Of course things are very different today as our world has come to mimic Ballardworld. Travel has been reduced to a postmodern caricature of its former self. Globalisation has largely robbed the world of its regional particularities. Tourist spots are depressingly similar wherever you go, catering to Western tastes and ideals. They are colonies of the familiar where you’ll find theme parks, bowling alleys, American-style fast-food outlets, Irish-style pubs, German-style sausage kiosks, mock-bohemian hostels and—above all—the beach.

While beaches can be trashy, corny and venal, they fascinated me during my travels in Asia. Suspended from the normal diktats of time, order and motion, they represent the zenith of the unreal tourist experience. The excess of heat and light distorts your perception of everything around you. You feel like you must be in an imaginary place because it’s so sublime: isthmuses of blazing sand reach into the lucid ocean through which the naked eye can see coral patterns of alien intricacy. There are newspapers and TVs on the beach but what they report seems so remote. A nuclear bomb could explode 10 miles away, but its radiation wouldn’t leak into the hermetic bubble of the beach.

Other people seem unreal too. When you ask them about themselves, their answers seem contrived and implausible: an Austrian whose parents own a huge porn shop in Salzburg, a United Nations peacekeeper on a weekend break, an undercover drugs agent for the Kuala Lumpur police who also happens to be a reflexology masseur. As the sun sets, you sink happy hour beers at a palm-shaded bar playing Jack Johnson. You’re living the cliché (or is it now a myth?) of postcards and TV holiday shows.
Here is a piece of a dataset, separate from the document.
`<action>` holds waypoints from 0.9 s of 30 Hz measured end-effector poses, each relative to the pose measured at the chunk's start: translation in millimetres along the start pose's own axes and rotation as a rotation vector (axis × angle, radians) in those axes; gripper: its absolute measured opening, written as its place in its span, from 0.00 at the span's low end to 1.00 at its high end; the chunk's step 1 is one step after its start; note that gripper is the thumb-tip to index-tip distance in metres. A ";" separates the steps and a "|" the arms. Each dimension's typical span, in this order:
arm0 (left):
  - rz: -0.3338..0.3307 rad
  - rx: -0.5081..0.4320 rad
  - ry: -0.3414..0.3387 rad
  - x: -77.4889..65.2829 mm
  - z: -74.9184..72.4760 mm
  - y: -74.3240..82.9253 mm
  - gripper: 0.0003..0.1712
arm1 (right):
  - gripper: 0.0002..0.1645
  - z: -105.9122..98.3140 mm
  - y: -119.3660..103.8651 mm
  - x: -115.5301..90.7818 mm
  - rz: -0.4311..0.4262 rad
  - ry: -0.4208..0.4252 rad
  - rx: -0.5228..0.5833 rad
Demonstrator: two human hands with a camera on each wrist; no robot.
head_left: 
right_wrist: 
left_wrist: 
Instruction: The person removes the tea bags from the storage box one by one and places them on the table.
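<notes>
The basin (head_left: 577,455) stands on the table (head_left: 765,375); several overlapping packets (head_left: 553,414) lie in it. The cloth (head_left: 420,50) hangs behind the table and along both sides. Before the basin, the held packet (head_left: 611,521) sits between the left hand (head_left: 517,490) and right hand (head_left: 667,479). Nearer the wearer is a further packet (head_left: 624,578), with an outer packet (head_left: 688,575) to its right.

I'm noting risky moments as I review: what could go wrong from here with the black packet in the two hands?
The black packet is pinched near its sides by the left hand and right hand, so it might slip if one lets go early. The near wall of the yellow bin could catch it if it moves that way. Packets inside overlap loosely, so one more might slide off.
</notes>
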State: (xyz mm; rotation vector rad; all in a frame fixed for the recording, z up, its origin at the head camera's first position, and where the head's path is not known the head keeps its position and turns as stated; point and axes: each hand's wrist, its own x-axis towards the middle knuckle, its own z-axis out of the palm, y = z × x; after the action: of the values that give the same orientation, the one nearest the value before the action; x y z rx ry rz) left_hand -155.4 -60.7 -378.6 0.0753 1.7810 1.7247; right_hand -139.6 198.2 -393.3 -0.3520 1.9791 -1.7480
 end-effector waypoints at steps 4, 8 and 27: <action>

Your close proximity to weird animals can make you think you are roaming The Lost World or The Island of Dr. Moreau. You wait for a six-foot monitor lizard to cross the path to your hut inside which there is a different critter to contend with each night: an audacious monkey trying to steal washing, a mysterious gold-backed spider—straight out of Poe—that takes hours of smothering with towels and insect repellent before it dies, cockroaches—those evolutionary tough nuts, flying at your face like apocalyptic beasts, worms, frogs, birds of prey beating their wings against the frame of the window, and mosquitoes. Mosquitoes everywhere.

You lie in your sweaty bedclothes staring at the ineffectual fan on the ceiling, hoping its revolutions will hypnotise you to sleep. You reek of the science fictional smell of DEET smeared all over your body to prevent bites. Mosquito bites that can give you malaria or dengue fever. Mosquitoes, the most dangerous animals in the world if you go by body count.

At around 4am, the locals burn great pyres of rubbish right outside your hut. Back West this is deemed so eco-unfriendly that it could only happen in a bad dream. What further adds to that fabulous feeling is that, on the beach, no one has a job, is told what to do or has to abide by a routine. That is, of course, apart from the locals who all work extremely hard to maintain this ‘free space’ for the travellers who play roles like actors in a film. Every beach has its resident crackerjack who’s changed his name to mean ‘god of the wind’ or some such thing in the local lingo. Invariably he is from white middle-class origins, wears dreadlocks and carries a didgeridoo, even though he is unable to play it. He is holier than thou about the milieu—he knows every bar, fishing and diving spot, and everyone.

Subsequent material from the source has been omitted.